Disclaimer: Bukan poenya saia! (meskipun pingin)

A/N: waaaa crita laen lagi... Ini sebenarnya adalah permintaan maaf karena Only Memories bakal agak... terlupakan untuk sementara. R&R! Enjoy the Story!


Kurogane berjalan di sebuah trotoar di sebuah kota suram bernama Gray City. Seperti namanya, kota tempat tinggal Kurogane ini seperti kehilangan warna. Angin dingin yang berhembus sepanjang tahun memaksa semua penduduknya untuk mengenakan mantel hangat bila tidak ingin membeku. Awan gelap terus menggantung di langit seakan tidak rela membiarkan secercahpun cahaya matahari muncul, menambah kesuraman di kota kecil ini.
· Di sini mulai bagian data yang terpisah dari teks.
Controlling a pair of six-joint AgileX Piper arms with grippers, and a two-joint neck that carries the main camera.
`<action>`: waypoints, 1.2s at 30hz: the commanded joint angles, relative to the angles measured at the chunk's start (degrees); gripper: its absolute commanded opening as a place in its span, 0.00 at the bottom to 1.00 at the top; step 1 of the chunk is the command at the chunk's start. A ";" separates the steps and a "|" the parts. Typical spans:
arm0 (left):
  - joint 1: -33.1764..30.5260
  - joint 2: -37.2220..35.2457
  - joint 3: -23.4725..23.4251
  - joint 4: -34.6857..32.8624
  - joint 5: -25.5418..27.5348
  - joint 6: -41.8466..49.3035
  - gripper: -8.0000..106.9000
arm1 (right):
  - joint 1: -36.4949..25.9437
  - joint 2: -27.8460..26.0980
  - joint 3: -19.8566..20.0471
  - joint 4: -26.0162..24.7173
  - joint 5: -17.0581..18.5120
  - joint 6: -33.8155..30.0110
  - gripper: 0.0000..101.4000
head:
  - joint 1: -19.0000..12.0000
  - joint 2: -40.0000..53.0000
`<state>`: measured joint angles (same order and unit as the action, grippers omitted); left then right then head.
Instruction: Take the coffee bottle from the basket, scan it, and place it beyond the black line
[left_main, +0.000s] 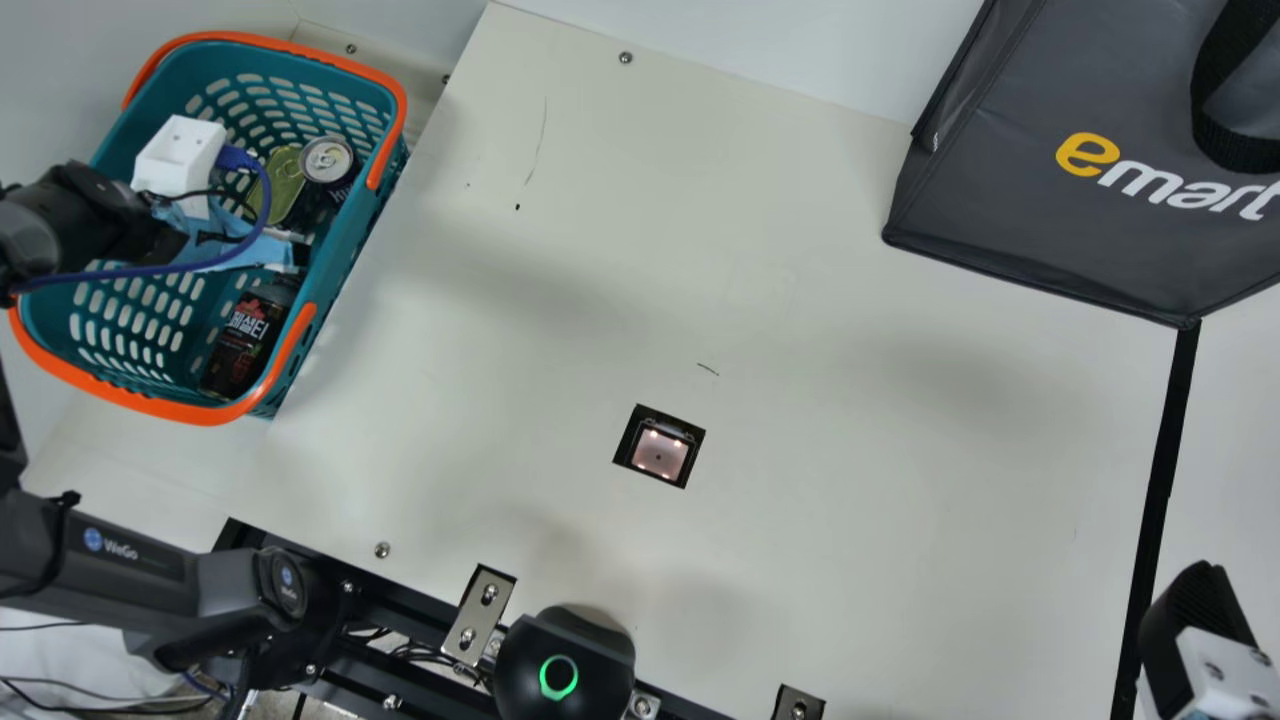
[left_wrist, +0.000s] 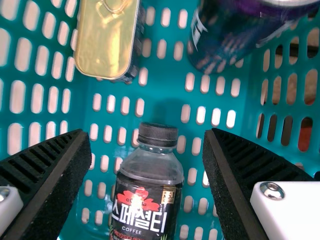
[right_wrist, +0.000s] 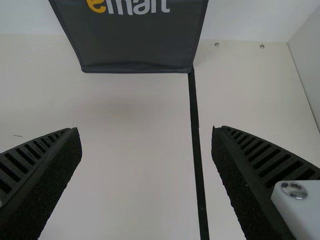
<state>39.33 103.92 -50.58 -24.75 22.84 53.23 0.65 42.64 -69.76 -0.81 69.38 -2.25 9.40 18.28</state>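
"Main view: teal basket (left_main: 365, 250) with orange rim, left side. Left gripper (left_main: 182, 160) down at the basket. What's in there?"

"Coffee bottle (left_main: 245, 335), dark label, black cap. In the basket's near part, by its wall. Label shows from above; lying or leaning, cannot tell which."

"Anything with it?"

"Dark can (left_main: 328, 162) with silvery top, and gold-coloured tin (left_main: 282, 185) just beside it. Both in the basket too."

"State of the left gripper?"

"Left wrist view: open, ribbed fingers (left_wrist: 55, 170) well apart, nothing held. Bottle's cap appears in the gap between them; no grip on the bottle."

"Right gripper (left_main: 1200, 630)?"

"Main view, lower right corner, near the black line (left_main: 1160, 490). Right wrist view: open as well, fingers wide, nothing between them. Line runs through the gap as seen from there."

"Rest of the worktop (left_main: 900, 480)?"

"Scanner window (left_main: 660, 455) set into the middle, small lights lit. Dark grey bag (left_main: 1030, 220) at the far right, its corner meeting the line's far end. Black dome (left_main: 565, 665) with a green ring at the near edge."

"Bottle against the line?"

"Short of it, well apart: bottle in the basket, line away on the right."
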 joint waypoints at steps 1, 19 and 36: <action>-0.09 0.49 0.35 -0.53 -0.63 1.14 0.85 | 0.00 0.00 0.00 0.00 0.00 0.00 0.90 | -1.48 0.14; 0.07 5.36 1.42 -5.97 -5.10 9.38 0.85 | 0.00 0.00 0.00 0.00 0.00 0.00 0.90 | -1.48 0.14; 0.06 9.49 1.32 -10.47 -7.06 13.44 0.85 | 0.00 0.00 0.00 0.00 0.00 0.00 0.90 | -1.48 0.14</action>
<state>39.46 113.25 -49.18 -35.08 15.77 66.58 0.65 42.64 -69.76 -0.81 69.38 -2.25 9.40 18.28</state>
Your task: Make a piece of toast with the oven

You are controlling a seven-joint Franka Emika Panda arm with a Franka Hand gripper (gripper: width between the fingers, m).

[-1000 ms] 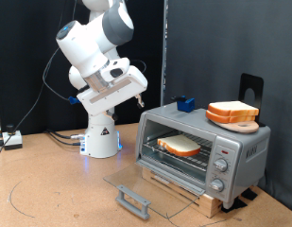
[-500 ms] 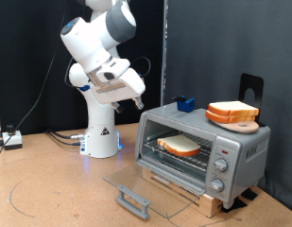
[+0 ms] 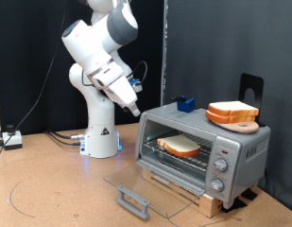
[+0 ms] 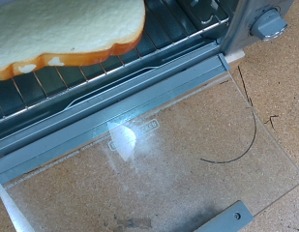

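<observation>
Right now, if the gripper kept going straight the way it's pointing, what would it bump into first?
Probably the oven's open glass door, which fills most of the wrist view. Depth is hard to judge, and the gripper's fingers don't show there.

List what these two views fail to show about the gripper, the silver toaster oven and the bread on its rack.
- Gripper: tiny in the exterior view, absent from the wrist view, so open or shut is unclear.
- Pale bread slice with orange-brown crust: cut off by the wrist view's edge.
- Silver toaster oven: knob settings too small in the exterior view.
- Glass door: its grey bar handle is cropped in the wrist view.
</observation>
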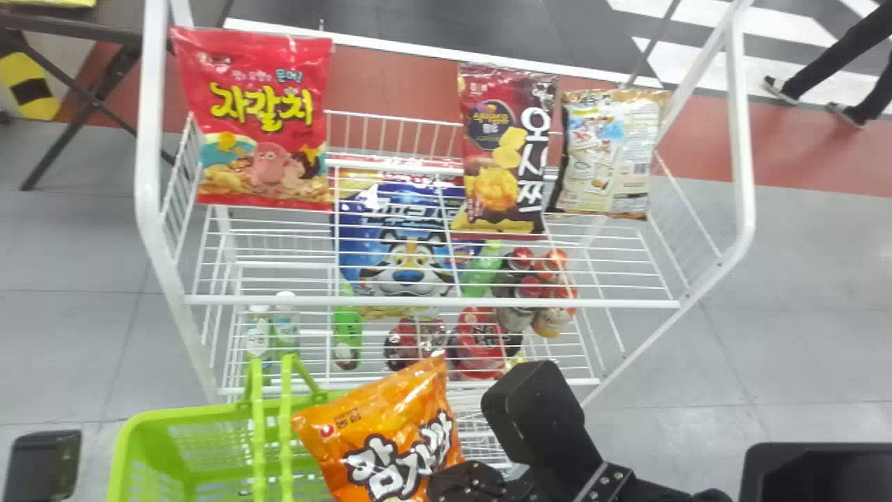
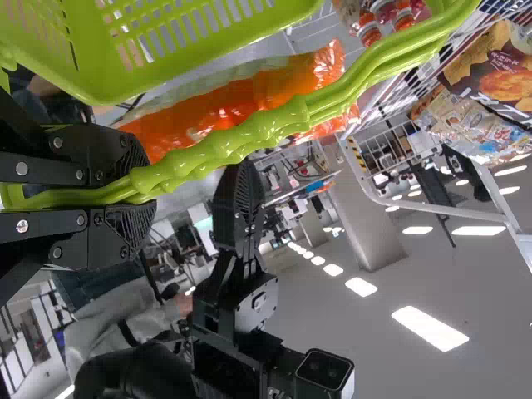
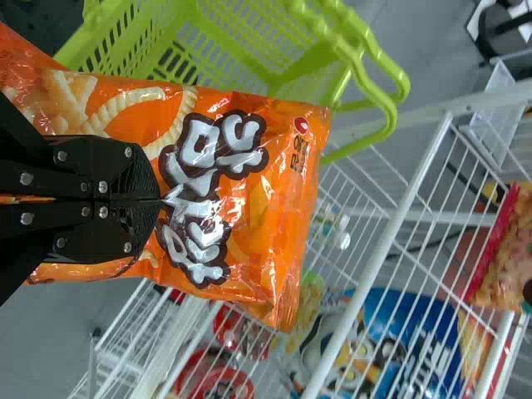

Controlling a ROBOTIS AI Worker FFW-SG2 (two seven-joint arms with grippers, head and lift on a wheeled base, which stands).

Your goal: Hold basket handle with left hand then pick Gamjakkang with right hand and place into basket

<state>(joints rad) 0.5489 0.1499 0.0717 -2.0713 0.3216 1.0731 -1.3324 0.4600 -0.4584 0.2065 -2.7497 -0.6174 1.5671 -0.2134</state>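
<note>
Presently, Gamjakkang bag (image 1: 380, 436): held aloft near the rack (image 1: 432, 302), overlapping the right rim of the basket (image 1: 181, 413) in the head view.
Right end effector (image 3: 160, 199): clamped on the bag.
Left end effector (image 2: 140, 191): closed around the handle (image 2: 237, 141).
Raised handle: the bag could be snagged here if it is lowered too close to the bars.
Right rim: the bag could be dropped outside if it is released before being centred over the opening.
Basket: could be tilted by a push from the bag, since it is steadied by the handle.
Head view: the overlap of bag and rim is given, while the pinch is better shown in the right wrist view.
Left wrist view: the bag is seen edge-on and the handle grip is made plain; in the head view, the printed front is presented instead.
</note>
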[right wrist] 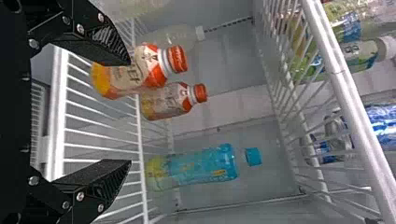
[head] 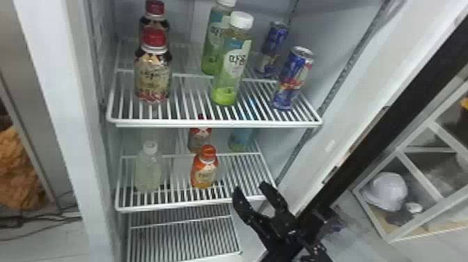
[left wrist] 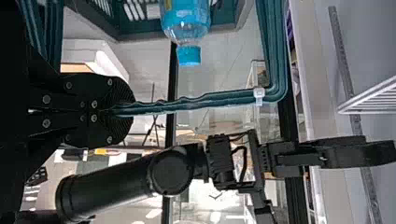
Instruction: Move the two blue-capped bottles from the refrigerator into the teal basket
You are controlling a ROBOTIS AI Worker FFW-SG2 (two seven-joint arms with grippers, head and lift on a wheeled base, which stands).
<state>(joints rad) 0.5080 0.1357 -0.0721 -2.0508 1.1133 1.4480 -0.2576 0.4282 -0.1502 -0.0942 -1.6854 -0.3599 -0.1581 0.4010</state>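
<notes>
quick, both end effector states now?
Left end effector: closed on the teal plastic basket handle.
Right end effector: open, empty, by the refrigerator's middle white wire shelf.

Three views, one refrigerator [head: 64,115]
Head looks forward-down from farther off, right wrist up close (both catch the orange-capped bottles [head: 204,171]), left wrist near the teal handle [left wrist: 187,106]

On the middle shelf [head: 174,206], a gap runs from the right gripper [head: 251,187] back to the blue-capped bottle [head: 239,140]. The front orange-capped bottle [head: 203,172] and the back orange-capped bottle [head: 199,141] block the left side. The fridge wall [head: 278,139] blocks the right. The top shelf [head: 209,123] is like a roof over the gap. At the teal basket [left wrist: 135,36], another blue-capped bottle [left wrist: 187,23] and the handle [left wrist: 187,106] take up room.
</notes>
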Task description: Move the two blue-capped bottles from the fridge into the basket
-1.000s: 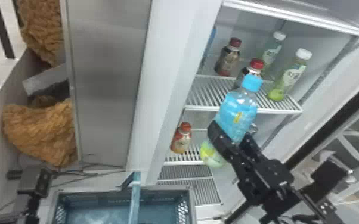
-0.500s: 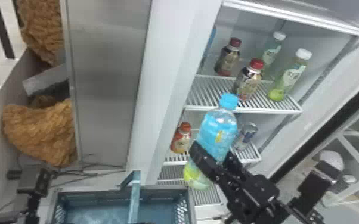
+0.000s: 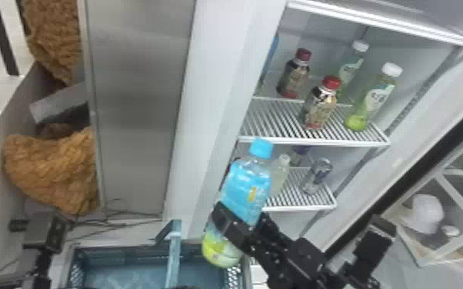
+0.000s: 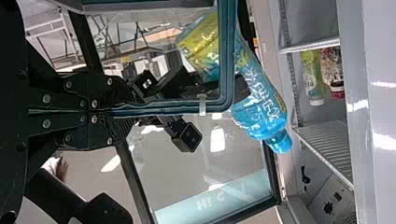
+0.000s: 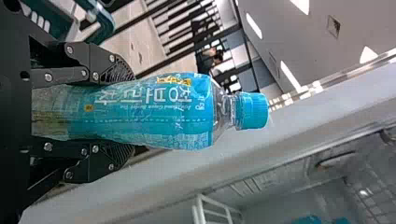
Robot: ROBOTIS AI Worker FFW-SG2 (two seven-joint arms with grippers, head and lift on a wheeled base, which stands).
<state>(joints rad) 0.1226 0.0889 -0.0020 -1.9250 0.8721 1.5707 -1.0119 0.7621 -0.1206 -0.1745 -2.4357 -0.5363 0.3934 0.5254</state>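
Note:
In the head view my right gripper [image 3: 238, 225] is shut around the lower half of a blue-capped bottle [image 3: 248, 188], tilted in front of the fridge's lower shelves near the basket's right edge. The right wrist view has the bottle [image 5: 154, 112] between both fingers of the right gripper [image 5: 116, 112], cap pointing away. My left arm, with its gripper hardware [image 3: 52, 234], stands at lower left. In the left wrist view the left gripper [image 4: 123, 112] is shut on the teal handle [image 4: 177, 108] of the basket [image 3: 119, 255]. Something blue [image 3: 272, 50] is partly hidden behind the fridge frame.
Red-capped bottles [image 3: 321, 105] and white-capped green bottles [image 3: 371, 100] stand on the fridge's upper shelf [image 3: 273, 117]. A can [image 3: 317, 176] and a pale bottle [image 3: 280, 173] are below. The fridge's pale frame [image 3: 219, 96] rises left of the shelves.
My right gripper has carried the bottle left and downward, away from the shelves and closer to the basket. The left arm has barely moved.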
Dulunya Gray City adalah kota yang tenar dan menyenangkan. Penuh tawa meskipun awan gelap terus berusaha memperburuk suasana. Kini zaman itu telah berlalu, hanya meninggalkan kota yang hampir bangkrut dan berpenduduk miskin. Banyak anak-anak dibuang ke jalanan karena ketidak mampuan orang tua mereka yang selalu dijadikan alasan. Dulunya, Kurogane pasti akan berusaha untuk membantu anak-anak itu dengan cara membawa mereka ke panti asuhan yang sekarang sepertinya sudah kepenuhan. Namun sekarang tidak lagi. Sama seperti orang-orang lain disekelilingnya, ia tidak memperdulikan anak-anak terlantar itu, bahkan ia tidak memandang mereka untuk kedua kalinya.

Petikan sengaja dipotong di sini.